Data for 'The development of DUAL BRD4 and CBP/p300 degraders from ISOX-DUAL' thesis by Anthony Edmonds (2022)

ESI related to AE Edmonds' thesis entitled 'The Development of DUAL BRD4 and CBP/p300 Degraders From ISOX-DUAL' (published 21.03.2022) Contains 1H, 13C and other NMR spectra, HRMS, HPLC data and also scans of the original data. AbstractThe development of Heterobifunctional molecules in the field of targeted degradation is a hot topic, with various modalities appearing over the past 20 years, with examples such as; PROTACs, SNIPERs, dTAGs, HaloTags, AUTACS, ATTECs and LYTACs. In 2019 alone there were 107 PROTAC publications, an increase of 55 from the previous year. ISOX-DUAL is an inhibitor of both BRD4 (IC50 = 1.5 µM) and CBP/p300 (IC50 = 0.65 µM) bromodomains and, as such, is a useful chemical probe for research into epigenetics.2 The published and our in-house protocols toward this target molecule were poor yielding and not amenable to scale-up. Here, synthetic routes towards the title compound were re- investigated, and now achieves an overall yield of 42%, compared to the literature published 1%. Using literature co-crystal structures in the bromodomains of BRD4 and CBP/p300 of the, structurally similar, inhibitor BDOIA383, two solvent exposed exit vectors were discovered for potential linkage to E3 recruiters. ISOX-DUAL was then re-designed with the optimised synthetic route to afford two degrader precursors (3.07) and (3.27) which were designed through replacement of the N,N-dimethylpropylamine to a propyl carboxylic acid (3.07) and the replacement of the morpholine moiety to a piperazine (3.27). Degrader mimics (3.09, 3.29) were synthesised from these compounds and showed no loss in binding affinities to the bromodomains of BRD4 or CBP/p300. A small library of 20 ISOX-DUAL based degraders were synthesised, guided by predicted physiochemical properties. Select degraders (4.69-4.72) were subjected to cell-free ubiquitination assays, to which, confirmed induction of ubiquitination of the target. The 20 synthesised degraders were initially treated in HeLa cells and 4.68 caused a reduction in BRD4 (75%) and CBP (73%), the most potent degrader in this assay. The investigation goes on to highlight the importance of cell lines when assessing these compounds and describes a series of future experiments, which, should be performed.

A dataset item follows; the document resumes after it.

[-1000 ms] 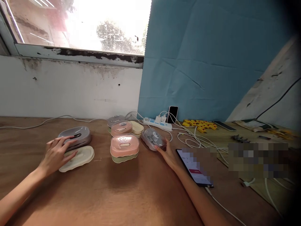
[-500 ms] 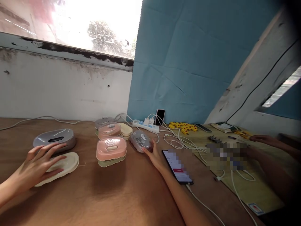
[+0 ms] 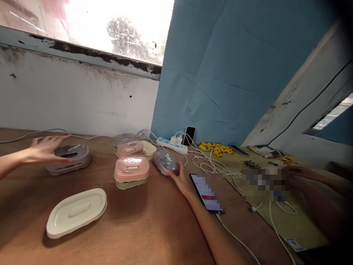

本数据集关联AE Edmonds于2022年3月21日发表的题为《基于ISOX-DUAL开发DUAL BRD4与CBP/p300降解剂》的学位论文的补充信息（ESI）。数据集涵盖1H核磁共振谱、13C核磁共振谱及其他类型核磁共振（NMR）谱图，高分辨质谱（HRMS）、高效液相色谱（HPLC）数据，以及原始实验数据的扫描件。 摘要：靶向降解领域中双功能小分子的开发是当前研究热点，近二十年来涌现出多种技术范式，例如蛋白水解靶向嵌合体（PROTACs）、SNIPERs、dTAGs、HaloTags、AUTACS、ATTECs以及LYTACs等。仅2019年，PROTAC相关研究论文就达107篇，较上年增长55篇。ISOX-DUAL是BRD4与CBP/p300溴结构域的双重抑制剂，其对二者的半最大抑制浓度（IC50）分别为1.5 μM与0.65 μM，因此是表观遗传学研究中极具价值的化学探针[2]。已发表文献及本课题组内部针对该目标分子的合成方案不仅产率低下，且难以实现规模化放大。本研究重新优化了目标化合物的合成路线，最终总产率可达42%，相较已发表文献中的1%产率有显著提升。借助已发表的、与结构类似抑制剂BDOIA383复合的BRD4与CBP/p300溴结构域共晶结构，本研究发现了两个可暴露于溶剂的连接位点，可用于连接E3连接酶招募剂。基于优化后的合成路线，本研究对ISOX-DUAL进行重新设计，得到两款降解剂前体3.07与3.27：其中3.07通过将N,N-二甲基丙胺替换为丙基羧酸获得，3.27则通过将吗啉基团替换为哌嗪获得。基于上述前体合成了降解剂模拟物3.09与3.29，二者对BRD4及CBP/p300溴结构域的结合亲和力未出现明显下降。基于预测的理化性质，本研究合成了包含20款基于ISOX-DUAL的降解剂的小型化合物库。选取部分降解剂（4.69~4.72）进行无细胞泛素化实验，结果证实其可诱导靶蛋白发生泛素化修饰。初步在HeLa细胞中测试了全部20款合成降解剂的活性，其中4.68可分别使BRD4与CBP的表达水平降低75%与73%，是本次实验中活性最强的降解剂。本研究进一步阐明了细胞系在化合物活性评价中的重要性，并提出了一系列有待开展的后续实验方向。